**TRY IT**
Could you retype the whole listing word for word and drop the images?
DATA SHOWN START
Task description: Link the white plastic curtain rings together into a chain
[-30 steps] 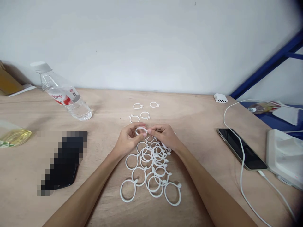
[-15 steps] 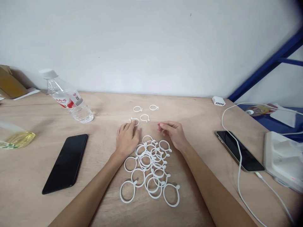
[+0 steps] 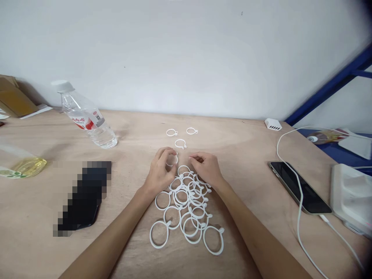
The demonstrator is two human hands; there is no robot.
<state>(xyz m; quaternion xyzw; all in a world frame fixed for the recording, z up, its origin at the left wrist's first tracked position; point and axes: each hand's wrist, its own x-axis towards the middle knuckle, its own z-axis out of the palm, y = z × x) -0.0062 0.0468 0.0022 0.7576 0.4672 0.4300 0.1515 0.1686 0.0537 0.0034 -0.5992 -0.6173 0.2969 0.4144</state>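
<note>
My left hand [image 3: 161,170] is curled at the far side of a pile of white plastic rings [image 3: 181,197], each with a small tab. Between its thumb and index finger a white ring [image 3: 176,159] shows in part; the fingers hide the rest. Facing it, my right hand [image 3: 207,167] has its fingertips pressed together, with nothing visible in them, over the pile's right edge. Beyond both hands lie three separate rings: a left one [image 3: 171,132], a right one [image 3: 191,131] and a nearer one [image 3: 180,143].
On the left are a water bottle [image 3: 94,124], a partly pixelated black phone [image 3: 84,197] and a bottle with yellow liquid [image 3: 29,166]. A phone [image 3: 300,188] with a white cable [image 3: 299,193], a power strip [image 3: 351,193] and a white charger [image 3: 273,124] are on the right.
My left hand has drawn a ring nearer and to the right, with its fingers now curled around it. My right hand has shifted left and slightly nearer.
</note>
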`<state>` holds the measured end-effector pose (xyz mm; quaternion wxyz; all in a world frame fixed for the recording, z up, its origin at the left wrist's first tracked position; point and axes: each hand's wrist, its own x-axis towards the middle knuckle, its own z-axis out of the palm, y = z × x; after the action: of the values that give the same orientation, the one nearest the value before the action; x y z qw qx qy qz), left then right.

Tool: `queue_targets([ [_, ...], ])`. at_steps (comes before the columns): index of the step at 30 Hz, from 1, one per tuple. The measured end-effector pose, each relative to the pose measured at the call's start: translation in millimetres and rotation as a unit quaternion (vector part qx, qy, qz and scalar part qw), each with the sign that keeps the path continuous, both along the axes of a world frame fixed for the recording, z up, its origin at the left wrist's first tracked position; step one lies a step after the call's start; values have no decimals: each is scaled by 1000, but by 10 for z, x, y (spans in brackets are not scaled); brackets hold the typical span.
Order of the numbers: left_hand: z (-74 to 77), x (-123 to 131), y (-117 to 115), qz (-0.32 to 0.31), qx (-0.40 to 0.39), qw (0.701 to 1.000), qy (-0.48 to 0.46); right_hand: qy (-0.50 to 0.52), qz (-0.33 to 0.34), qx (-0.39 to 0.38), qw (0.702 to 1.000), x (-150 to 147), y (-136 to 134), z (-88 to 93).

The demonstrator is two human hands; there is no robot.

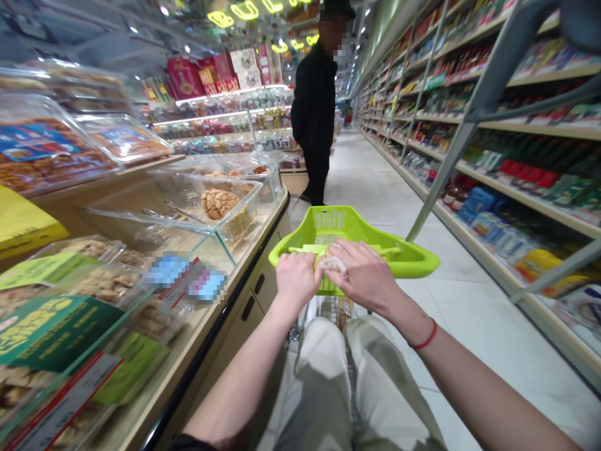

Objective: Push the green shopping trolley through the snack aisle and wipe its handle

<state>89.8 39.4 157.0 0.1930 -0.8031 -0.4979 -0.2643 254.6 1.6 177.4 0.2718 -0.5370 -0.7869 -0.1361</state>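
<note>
Head view: left hand (297, 280), right hand (361, 275) clenched on lime-green basket (413, 263); pastry case (188, 213) beside

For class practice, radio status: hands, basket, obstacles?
Left hand and right hand on lime-green basket. Pale packet between them. Person in black ahead, beside counter.

Left hand (297, 280): curling in tight, knuckles up, working right out front!
Right hand (364, 275): arching over, fingers reaching left and pressing down, just beside the left hand!
Left forearm (235, 382): stretching up from the lower left, bare!
Right forearm (474, 382): driving in from the lower right!
Right wrist (404, 316): wearing a thin red cord (427, 334), bending gently!
</note>
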Motion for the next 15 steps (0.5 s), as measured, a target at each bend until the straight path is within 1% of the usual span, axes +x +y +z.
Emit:
queue_targets([
  [2,-15,3,-3,4,4,1000,-11,5,-2,25,1000,32,-6,-44],
  [5,-24,14,-15,5,3,1000,-23,20,-7,66,998,162,30,-121],
  [6,-25,15,-16,2,1,1000,-23,27,-19,73,997,210,50,-145],
  [8,-26,10,-11,0,-3,1000,-25,43,-49,63,996,287,87,-171],
  [10,-25,2,-2,1,-3,1000,-27,48,-81,37,995,309,99,-158],
  [13,-26,-6,5,3,0,999,-35,24,-113,2,993,206,82,-67],
  [15,-30,-9,7,1,2,999,-42,6,-114,-20,993,67,88,13],
])
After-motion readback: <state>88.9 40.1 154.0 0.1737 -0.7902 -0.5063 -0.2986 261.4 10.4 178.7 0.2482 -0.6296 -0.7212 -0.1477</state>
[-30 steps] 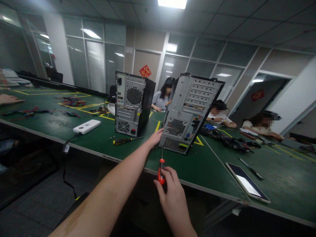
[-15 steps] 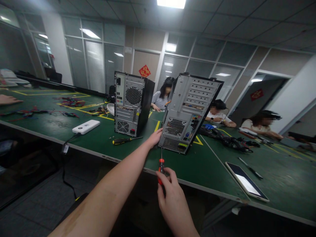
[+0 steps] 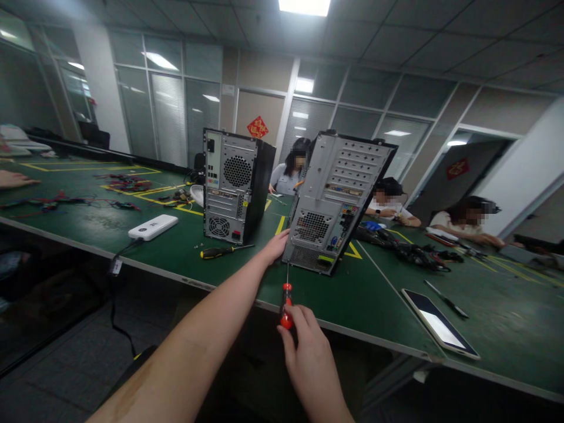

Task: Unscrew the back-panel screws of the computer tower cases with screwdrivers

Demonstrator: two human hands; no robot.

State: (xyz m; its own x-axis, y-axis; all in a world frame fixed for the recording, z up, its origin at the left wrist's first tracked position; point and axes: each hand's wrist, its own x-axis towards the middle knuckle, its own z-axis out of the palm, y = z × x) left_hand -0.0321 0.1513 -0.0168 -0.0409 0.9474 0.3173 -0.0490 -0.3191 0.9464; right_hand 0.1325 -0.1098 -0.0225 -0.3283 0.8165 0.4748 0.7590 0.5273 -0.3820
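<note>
A grey computer case (image 3: pixel 339 200) stands tilted on the green table (image 3: pixel 379 294), its rear panel facing me. My left hand (image 3: pixel 275 247) rests against the case's lower left edge, fingers together on the metal. My right hand (image 3: pixel 308 358) is closed around the red handle of a screwdriver (image 3: pixel 286 302). The thin shaft points up at the bottom left corner of the case.
A second, black case (image 3: pixel 235 185) stands upright to the left, with a black-and-yellow screwdriver (image 3: pixel 220 251) and small screws before it. A white power bank (image 3: pixel 153 227) and a phone (image 3: pixel 440 324) lie on the table. Cables (image 3: pixel 409 252) and several seated people are behind.
My right hand has turned slightly on the screwdriver handle and shifted a little. The left hand and the case stay put.
</note>
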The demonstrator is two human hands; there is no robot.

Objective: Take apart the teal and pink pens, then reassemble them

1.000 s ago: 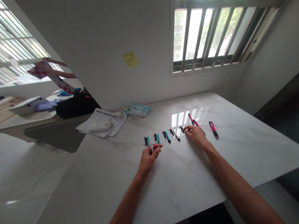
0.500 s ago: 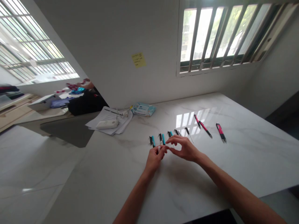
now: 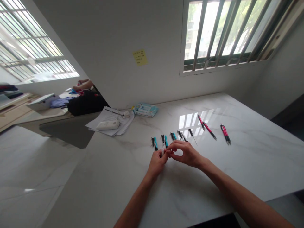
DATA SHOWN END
**OUTPUT OF THE EXERCISE**
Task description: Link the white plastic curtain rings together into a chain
[-30 steps] 
[-15 steps] 
[+0 steps] 
The demonstrator is two human hands; there is no robot.
<state>(xyz m; quaternion xyzw; all in a world frame fixed for the recording, z up, its origin at the left wrist's first tracked position; point and axes: each hand's wrist, its own x-axis towards the middle knuckle, its own z-axis out of the palm, y = z × x) -0.0062 0.0468 0.0022 0.7576 0.4672 0.4300 0.1515 0.1686 0.0537 0.0034 -0.5992 -0.6173 0.2969 0.4144</state>
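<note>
My left hand [image 3: 161,170] is curled at the far side of a pile of white plastic rings [image 3: 181,197], each with a small tab. Between its thumb and index finger a white ring [image 3: 176,159] shows in part; the fingers hide the rest. Facing it, my right hand [image 3: 207,167] has its fingertips pressed together, with nothing visible in them, over the pile's right edge. Beyond both hands lie three separate rings: a left one [image 3: 171,132], a right one [image 3: 191,131] and a nearer one [image 3: 180,143].
On the left are a water bottle [image 3: 94,124], a partly pixelated black phone [image 3: 84,197] and a bottle with yellow liquid [image 3: 29,166]. A phone [image 3: 300,188] with a white cable [image 3: 299,193], a power strip [image 3: 351,193] and a white charger [image 3: 273,124] are on the right.
My left hand has drawn a ring nearer and to the right, with its fingers now curled around it. My right hand has shifted left and slightly nearer.
</note>
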`<state>` holds the measured end-effector pose (xyz mm; quaternion wxyz; all in a world frame fixed for the recording, z up, its origin at the left wrist's first tracked position; point and axes: each hand's wrist, its own x-axis towards the middle knuckle, its own z-axis out of the palm, y = z × x; after the action: of the values that give the same orientation, the one nearest the value before the action; x y z qw qx qy qz), left then right.

Tool: `queue_targets([ [_, ...], ])`. at_steps (comes before the columns): index of the step at 30 Hz, from 1, one per tuple. The measured end-effector pose, each relative to the pose measured at the call's start: translation in millimetres and rotation as a unit quaternion (vector part qx, qy, qz and scalar part qw), each with the sign that keeps the path continuous, both along the axes of a world frame fixed for the recording, z up, its origin at the left wrist's first tracked position; step one lies a step after the call's start; values have no decimals: each is scaled by 1000, but by 10 for z, x, y (spans in brackets are not scaled); brackets hold the typical span.
Order of the numbers: left_hand: z (-74 to 77), x (-123 to 131), y (-117 to 115), qz (-0.32 to 0.31), qx (-0.40 to 0.39), qw (0.701 to 1.000), qy (-0.48 to 0.46); right_hand: qy (-0.50 to 0.52), qz (-0.33 to 0.34), qx (-0.39 to 0.38), qw (0.702 to 1.000), x (-150 to 147), y (-136 to 134), z (-88 to 93).

The demonstrator is two human hands; there is no robot.


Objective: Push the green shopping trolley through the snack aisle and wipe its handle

<state>89.8 39.4 157.0 0.1930 -0.8031 -0.4979 -0.2643 254.6 1.6 177.4 0.2718 -0.5370 -0.7869 -0.1361</state>
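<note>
Head view: left hand (297, 280), right hand (361, 275) clenched on lime-green basket (413, 263); pastry case (188, 213) beside

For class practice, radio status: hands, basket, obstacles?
Left hand and right hand on lime-green basket. Pale packet between them. Person in black ahead, beside counter.

Left hand (297, 280): curling in tight, knuckles up, working right out front!
Right hand (364, 275): arching over, fingers reaching left and pressing down, just beside the left hand!
Left forearm (235, 382): stretching up from the lower left, bare!
Right forearm (474, 382): driving in from the lower right!
Right wrist (404, 316): wearing a thin red cord (427, 334), bending gently!
</note>
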Motion for the next 15 steps (0.5 s), as measured, a target at each bend until the straight path is within 1% of the usual span, axes +x +y +z.
Emit:
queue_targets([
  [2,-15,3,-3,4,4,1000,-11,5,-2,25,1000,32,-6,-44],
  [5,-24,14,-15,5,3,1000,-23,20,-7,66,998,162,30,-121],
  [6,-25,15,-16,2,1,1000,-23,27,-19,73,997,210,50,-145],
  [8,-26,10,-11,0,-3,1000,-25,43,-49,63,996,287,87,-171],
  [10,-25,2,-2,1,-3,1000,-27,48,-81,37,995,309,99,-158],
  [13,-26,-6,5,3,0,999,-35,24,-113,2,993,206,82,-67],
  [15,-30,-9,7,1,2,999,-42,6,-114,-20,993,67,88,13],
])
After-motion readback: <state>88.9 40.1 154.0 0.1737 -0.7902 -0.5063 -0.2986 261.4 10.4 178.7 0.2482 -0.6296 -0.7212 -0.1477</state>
[-30 steps] 
[-15 steps] 
[+0 steps] 

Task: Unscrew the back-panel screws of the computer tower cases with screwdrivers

Demonstrator: two human hands; no robot.

State: (xyz m; its own x-axis, y-axis; all in a world frame fixed for the recording, z up, its origin at the left wrist's first tracked position; point and axes: each hand's wrist, its own x-axis towards the middle knuckle, its own z-axis out of the palm, y = z × x) left_hand -0.0321 0.1513 -0.0168 -0.0409 0.9474 0.3173 -0.0490 -0.3191 0.9464; right_hand 0.1325 -0.1098 -0.0225 -0.3283 0.8165 0.4748 0.7590 0.5273 -0.3820
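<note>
A grey computer case (image 3: pixel 339 200) stands tilted on the green table (image 3: pixel 379 294), its rear panel facing me. My left hand (image 3: pixel 275 247) rests against the case's lower left edge, fingers together on the metal. My right hand (image 3: pixel 308 358) is closed around the red handle of a screwdriver (image 3: pixel 286 302). The thin shaft points up at the bottom left corner of the case.
A second, black case (image 3: pixel 235 185) stands upright to the left, with a black-and-yellow screwdriver (image 3: pixel 220 251) and small screws before it. A white power bank (image 3: pixel 153 227) and a phone (image 3: pixel 440 324) lie on the table. Cables (image 3: pixel 409 252) and several seated people are behind.
My right hand has turned slightly on the screwdriver handle and shifted a little. The left hand and the case stay put.
</note>
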The demonstrator is two human hands; there is no robot.

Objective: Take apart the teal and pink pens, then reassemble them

1.000 s ago: 
0.500 s ago: 
now: 

This answer is now complete.